What is being asked:
The listing below is to be reproduced in full, character for character.

The data:

════

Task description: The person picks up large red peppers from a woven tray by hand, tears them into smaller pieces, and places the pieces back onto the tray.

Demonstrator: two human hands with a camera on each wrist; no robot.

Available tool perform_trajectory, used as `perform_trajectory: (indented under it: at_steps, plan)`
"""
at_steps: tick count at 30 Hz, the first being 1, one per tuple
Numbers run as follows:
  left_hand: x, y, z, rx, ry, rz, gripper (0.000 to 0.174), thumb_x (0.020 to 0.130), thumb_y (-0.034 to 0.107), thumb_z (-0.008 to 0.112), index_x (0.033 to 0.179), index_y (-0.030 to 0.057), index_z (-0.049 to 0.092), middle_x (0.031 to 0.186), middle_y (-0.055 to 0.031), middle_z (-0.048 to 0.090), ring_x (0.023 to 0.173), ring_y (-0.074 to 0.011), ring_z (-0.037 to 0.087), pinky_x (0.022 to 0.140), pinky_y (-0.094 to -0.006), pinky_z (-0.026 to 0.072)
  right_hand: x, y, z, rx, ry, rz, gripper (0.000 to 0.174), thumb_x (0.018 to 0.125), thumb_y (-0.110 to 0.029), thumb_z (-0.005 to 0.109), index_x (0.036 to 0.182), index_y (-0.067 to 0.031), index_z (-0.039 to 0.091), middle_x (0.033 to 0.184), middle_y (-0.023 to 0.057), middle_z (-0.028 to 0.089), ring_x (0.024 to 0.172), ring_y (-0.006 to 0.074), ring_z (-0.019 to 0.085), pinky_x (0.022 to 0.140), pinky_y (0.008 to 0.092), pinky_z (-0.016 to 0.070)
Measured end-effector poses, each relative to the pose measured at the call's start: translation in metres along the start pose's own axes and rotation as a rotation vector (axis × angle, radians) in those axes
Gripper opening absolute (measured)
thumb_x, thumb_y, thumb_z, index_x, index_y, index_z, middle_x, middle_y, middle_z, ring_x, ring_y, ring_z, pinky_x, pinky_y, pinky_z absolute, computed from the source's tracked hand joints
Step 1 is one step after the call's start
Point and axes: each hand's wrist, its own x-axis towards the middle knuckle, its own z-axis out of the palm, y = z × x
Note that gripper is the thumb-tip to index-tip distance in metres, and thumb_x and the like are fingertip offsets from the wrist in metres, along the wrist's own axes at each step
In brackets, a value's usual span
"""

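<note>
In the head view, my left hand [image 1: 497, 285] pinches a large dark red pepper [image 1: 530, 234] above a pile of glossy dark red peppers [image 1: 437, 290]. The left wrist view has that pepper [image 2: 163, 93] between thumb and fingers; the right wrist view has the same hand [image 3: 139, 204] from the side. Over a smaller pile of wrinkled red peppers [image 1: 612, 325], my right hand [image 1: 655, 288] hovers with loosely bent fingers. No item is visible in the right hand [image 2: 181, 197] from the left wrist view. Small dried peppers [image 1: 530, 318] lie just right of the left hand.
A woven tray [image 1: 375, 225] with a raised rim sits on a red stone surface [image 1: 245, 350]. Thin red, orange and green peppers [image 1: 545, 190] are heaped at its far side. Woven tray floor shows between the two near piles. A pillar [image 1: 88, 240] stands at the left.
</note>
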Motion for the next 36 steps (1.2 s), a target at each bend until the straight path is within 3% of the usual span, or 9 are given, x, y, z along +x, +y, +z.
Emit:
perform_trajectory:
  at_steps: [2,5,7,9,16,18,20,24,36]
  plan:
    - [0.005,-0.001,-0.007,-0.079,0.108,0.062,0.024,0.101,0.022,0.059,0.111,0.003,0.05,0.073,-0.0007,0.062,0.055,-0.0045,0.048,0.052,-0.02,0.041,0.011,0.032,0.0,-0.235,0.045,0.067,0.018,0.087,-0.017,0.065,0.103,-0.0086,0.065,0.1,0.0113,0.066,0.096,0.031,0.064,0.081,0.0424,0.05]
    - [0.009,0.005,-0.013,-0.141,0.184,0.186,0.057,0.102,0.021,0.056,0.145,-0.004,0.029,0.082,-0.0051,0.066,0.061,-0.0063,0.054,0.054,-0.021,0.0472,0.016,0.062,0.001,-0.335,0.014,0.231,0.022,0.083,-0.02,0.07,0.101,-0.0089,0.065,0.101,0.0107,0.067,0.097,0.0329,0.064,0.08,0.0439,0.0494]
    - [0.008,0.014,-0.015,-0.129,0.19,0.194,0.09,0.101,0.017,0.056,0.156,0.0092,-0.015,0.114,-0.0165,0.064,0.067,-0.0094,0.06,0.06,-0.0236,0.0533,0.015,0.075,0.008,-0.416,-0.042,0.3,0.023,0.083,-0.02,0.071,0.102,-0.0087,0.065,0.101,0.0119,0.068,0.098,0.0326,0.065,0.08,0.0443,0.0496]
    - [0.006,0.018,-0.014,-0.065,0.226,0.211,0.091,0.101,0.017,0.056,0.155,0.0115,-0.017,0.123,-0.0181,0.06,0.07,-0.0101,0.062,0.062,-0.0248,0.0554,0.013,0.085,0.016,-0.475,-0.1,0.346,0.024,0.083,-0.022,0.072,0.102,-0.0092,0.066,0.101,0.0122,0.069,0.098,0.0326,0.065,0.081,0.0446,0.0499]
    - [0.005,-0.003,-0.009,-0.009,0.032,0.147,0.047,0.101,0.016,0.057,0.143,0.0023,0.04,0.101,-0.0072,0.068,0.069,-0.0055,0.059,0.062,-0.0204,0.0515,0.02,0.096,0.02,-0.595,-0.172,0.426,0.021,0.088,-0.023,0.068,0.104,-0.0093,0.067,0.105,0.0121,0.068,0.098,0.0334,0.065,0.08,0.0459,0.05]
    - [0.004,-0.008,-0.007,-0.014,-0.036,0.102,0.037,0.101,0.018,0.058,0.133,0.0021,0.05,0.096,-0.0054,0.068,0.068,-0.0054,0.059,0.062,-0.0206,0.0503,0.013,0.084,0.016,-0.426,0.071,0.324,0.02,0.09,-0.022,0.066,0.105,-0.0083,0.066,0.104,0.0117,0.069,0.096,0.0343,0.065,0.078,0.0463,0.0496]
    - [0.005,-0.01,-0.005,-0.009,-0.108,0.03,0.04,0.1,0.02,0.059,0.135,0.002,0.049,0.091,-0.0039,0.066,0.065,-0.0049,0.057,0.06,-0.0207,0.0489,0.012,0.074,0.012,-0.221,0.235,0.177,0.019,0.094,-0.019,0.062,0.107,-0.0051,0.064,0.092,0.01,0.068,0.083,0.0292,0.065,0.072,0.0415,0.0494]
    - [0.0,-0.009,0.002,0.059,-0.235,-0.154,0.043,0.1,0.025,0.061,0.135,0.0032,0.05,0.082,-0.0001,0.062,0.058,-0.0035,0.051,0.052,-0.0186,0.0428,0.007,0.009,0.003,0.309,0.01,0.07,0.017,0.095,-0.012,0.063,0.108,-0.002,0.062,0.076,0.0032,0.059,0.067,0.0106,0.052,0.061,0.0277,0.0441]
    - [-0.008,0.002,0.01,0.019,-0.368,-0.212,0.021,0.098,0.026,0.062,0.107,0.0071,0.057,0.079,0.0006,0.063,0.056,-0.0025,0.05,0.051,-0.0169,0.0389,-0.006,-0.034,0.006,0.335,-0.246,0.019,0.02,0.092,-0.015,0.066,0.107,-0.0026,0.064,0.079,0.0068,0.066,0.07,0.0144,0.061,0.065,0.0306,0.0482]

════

Solution for this task:
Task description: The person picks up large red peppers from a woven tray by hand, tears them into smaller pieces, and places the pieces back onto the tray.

Demonstrator: two human hands with a camera on each wrist; no robot.

Available tool perform_trajectory, used as `perform_trajectory: (indented under it: at_steps, plan)`
"""
at_steps: tick count at 30 Hz, the first being 1, one per tuple
Numbers run as follows:
  left_hand: x, y, z, rx, ry, rz, gripper (0.000 to 0.174), thumb_x (0.020 to 0.130), thumb_y (-0.034 to 0.107), thumb_z (-0.008 to 0.112), index_x (0.033 to 0.179), index_y (-0.030 to 0.057), index_z (-0.049 to 0.092), middle_x (0.031 to 0.186), middle_y (-0.055 to 0.031), middle_z (-0.048 to 0.090), ring_x (0.023 to 0.173), ring_y (-0.074 to 0.011), ring_z (-0.037 to 0.087), pinky_x (0.022 to 0.140), pinky_y (-0.094 to -0.006), pinky_z (-0.026 to 0.072)
  right_hand: x, y, z, rx, ry, rz, gripper (0.000 to 0.174), thumb_x (0.018 to 0.125), thumb_y (-0.110 to 0.029), thumb_z (-0.005 to 0.109), index_x (0.036 to 0.182), index_y (-0.067 to 0.031), index_z (-0.039 to 0.091), middle_x (0.033 to 0.184), middle_y (-0.023 to 0.057), middle_z (-0.028 to 0.089), ring_x (0.024 to 0.172), ring_y (-0.006 to 0.074), ring_z (-0.019 to 0.085), pinky_x (0.022 to 0.140), pinky_y (0.008 to 0.092), pinky_z (-0.016 to 0.070)
Measured end-effector poses, each relative to the pose measured at the call's start: translation in metres along the start pose's own axes and rotation as a rotation vector (axis × angle, radians) in those axes
Gripper opening absolute (measured)
thumb_x, thumb_y, thumb_z, index_x, index_y, index_z, middle_x, middle_y, middle_z, ring_x, ring_y, ring_z, pinky_x, pinky_y, pinky_z absolute, computed from the source's tracked hand joints
Step 1 is one step after the call's start
Point and axes: each hand's wrist, its own x-axis towards the middle knuckle, its own z-axis out of the palm, y = z × x
Note that gripper is the thumb-tip to index-tip distance in metres, and thumb_x and the like are fingertip offsets from the wrist in metres, along the wrist's own axes at each step
In brackets, a value's usual span
"""

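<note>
In the head view, my left hand [image 1: 497, 285] pinches a large dark red pepper [image 1: 530, 234] above a pile of glossy dark red peppers [image 1: 437, 290]. The left wrist view has that pepper [image 2: 163, 93] between thumb and fingers; the right wrist view has the same hand [image 3: 139, 204] from the side. Over a smaller pile of wrinkled red peppers [image 1: 612, 325], my right hand [image 1: 655, 288] hovers with loosely bent fingers. No item is visible in the right hand [image 2: 181, 197] from the left wrist view. Small dried peppers [image 1: 530, 318] lie just right of the left hand.
A woven tray [image 1: 375, 225] with a raised rim sits on a red stone surface [image 1: 245, 350]. Thin red, orange and green peppers [image 1: 545, 190] are heaped at its far side. Woven tray floor shows between the two near piles. A pillar [image 1: 88, 240] stands at the left.
</note>
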Motion for the next 36 steps (1.2 s), a target at each bend until the straight path is within 3% of the usual span, or 9 are given, x, y, z along +x, +y, +z.
Emit:
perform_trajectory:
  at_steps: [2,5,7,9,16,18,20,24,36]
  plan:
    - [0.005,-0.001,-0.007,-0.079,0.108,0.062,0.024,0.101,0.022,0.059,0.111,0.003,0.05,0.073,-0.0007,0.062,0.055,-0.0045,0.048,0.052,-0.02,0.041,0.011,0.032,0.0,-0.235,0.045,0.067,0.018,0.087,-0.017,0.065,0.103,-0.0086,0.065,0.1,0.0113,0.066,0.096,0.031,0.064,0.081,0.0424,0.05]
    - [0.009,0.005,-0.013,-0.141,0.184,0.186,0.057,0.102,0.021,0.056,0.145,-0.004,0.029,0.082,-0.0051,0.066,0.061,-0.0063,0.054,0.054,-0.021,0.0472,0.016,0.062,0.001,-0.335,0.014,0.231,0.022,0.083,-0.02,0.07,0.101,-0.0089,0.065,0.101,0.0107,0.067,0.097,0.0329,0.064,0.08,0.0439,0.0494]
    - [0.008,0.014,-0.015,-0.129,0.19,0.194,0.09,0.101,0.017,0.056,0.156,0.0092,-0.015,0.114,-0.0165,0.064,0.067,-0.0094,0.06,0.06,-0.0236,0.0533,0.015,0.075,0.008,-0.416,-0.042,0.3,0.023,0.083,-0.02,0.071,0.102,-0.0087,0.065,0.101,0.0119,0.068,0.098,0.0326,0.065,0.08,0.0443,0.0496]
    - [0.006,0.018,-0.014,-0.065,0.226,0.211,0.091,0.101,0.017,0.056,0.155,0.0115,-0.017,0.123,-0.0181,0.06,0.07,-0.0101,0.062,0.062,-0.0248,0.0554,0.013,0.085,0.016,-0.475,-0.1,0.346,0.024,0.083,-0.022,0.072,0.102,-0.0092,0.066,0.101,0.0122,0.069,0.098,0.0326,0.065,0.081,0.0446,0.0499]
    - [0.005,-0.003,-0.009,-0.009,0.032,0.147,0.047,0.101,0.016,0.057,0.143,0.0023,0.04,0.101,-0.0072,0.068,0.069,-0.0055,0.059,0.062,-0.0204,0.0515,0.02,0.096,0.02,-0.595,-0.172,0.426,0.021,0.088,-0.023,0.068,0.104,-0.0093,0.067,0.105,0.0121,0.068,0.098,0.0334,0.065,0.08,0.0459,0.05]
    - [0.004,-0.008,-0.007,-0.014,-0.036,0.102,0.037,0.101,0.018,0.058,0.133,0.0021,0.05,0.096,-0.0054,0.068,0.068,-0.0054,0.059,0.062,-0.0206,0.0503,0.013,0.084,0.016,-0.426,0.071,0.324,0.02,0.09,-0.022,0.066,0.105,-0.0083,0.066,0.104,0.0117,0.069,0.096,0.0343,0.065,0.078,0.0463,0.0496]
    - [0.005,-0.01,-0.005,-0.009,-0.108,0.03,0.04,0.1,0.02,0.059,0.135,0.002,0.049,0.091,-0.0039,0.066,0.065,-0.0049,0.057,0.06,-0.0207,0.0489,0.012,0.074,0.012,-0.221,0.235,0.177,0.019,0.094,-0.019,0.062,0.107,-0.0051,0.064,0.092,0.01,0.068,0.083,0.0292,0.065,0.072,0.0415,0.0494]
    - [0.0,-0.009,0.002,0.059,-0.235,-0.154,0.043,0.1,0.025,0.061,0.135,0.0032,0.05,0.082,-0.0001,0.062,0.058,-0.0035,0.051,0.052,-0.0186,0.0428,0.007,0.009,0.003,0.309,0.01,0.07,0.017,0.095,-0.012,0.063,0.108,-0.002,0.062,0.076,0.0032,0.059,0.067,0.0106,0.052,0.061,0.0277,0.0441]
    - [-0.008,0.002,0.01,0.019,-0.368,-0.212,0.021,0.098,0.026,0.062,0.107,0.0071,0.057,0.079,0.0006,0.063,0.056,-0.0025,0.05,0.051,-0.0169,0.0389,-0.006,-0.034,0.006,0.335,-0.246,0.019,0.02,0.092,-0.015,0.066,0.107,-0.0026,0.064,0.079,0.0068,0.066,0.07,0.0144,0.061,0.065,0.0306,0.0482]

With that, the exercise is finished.